**Exercise aim**
Scan the listing below for lines with the word "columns". Report how many there are, as a number alone.

**Exercise data**

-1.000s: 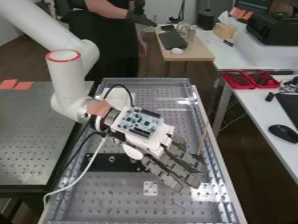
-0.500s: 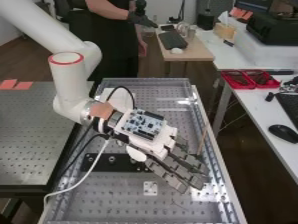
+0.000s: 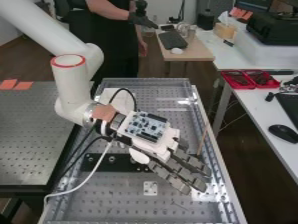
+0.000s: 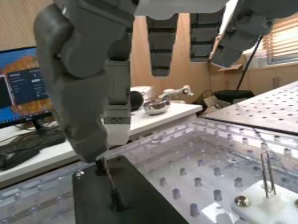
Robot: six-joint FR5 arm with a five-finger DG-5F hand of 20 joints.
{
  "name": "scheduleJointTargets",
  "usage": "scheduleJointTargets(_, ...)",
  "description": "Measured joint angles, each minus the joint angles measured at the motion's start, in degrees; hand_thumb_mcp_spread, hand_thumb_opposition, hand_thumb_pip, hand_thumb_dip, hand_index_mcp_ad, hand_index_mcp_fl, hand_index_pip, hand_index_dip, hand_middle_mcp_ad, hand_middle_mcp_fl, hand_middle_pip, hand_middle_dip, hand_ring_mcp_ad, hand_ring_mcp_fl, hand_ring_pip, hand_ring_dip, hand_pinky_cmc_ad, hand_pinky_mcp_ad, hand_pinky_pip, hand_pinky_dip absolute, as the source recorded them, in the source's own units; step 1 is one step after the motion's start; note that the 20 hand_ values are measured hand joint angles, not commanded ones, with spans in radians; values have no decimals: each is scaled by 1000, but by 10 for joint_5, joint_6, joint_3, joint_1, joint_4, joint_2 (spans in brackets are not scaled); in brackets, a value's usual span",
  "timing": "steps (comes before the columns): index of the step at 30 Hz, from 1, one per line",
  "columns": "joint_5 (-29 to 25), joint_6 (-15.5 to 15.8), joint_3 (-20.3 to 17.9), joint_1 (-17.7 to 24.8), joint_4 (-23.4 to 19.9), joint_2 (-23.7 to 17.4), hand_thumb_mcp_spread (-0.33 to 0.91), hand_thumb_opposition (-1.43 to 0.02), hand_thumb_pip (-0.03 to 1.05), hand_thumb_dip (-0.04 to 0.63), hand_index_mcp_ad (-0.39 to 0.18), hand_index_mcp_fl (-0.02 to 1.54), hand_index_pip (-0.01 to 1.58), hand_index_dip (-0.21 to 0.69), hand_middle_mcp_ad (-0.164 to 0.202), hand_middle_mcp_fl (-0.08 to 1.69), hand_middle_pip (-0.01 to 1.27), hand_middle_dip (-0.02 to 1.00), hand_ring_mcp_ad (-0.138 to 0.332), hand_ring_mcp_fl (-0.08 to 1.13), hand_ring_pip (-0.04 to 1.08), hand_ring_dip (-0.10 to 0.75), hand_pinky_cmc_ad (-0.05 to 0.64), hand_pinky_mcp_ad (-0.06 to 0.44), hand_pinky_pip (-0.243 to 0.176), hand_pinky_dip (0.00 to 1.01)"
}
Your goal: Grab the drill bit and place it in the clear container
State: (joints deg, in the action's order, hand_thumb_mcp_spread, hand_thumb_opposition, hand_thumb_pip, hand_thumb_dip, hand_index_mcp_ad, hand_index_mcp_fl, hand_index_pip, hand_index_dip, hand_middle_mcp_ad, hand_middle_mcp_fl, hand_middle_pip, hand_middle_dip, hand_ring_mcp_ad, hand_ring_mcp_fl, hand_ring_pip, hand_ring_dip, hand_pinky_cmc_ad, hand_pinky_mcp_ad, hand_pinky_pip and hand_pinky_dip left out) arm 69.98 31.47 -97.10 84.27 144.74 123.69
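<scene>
High view: dark-grey robot hand (image 3: 159, 147) over perforated grey surface (image 3: 123, 200); we cannot tell its grip. Wrist view: we see slim metallic drill bit (image 4: 110, 180) just beneath it, over flat black plate (image 4: 148, 206).

Across from me, bright light shows at the slatted blinds (image 4: 283, 36) of a window (image 4: 286, 59), beside a wood-toned wall (image 4: 185, 75). Dark brown floor (image 3: 30, 60) runs beneath a white desk (image 3: 250, 106), a small pale-wood table (image 3: 193, 56) and a grey, hole-dotted table (image 3: 33, 130).
</scene>
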Motion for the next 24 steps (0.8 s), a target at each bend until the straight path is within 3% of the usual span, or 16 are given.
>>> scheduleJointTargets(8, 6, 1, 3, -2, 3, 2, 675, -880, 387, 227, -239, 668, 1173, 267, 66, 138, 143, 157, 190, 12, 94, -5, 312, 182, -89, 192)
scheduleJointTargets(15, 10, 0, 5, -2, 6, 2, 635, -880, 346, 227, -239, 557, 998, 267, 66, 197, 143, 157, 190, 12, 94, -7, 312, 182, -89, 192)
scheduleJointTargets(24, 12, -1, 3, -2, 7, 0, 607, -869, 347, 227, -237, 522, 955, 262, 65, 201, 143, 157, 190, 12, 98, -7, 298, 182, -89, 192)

**Answer space**
2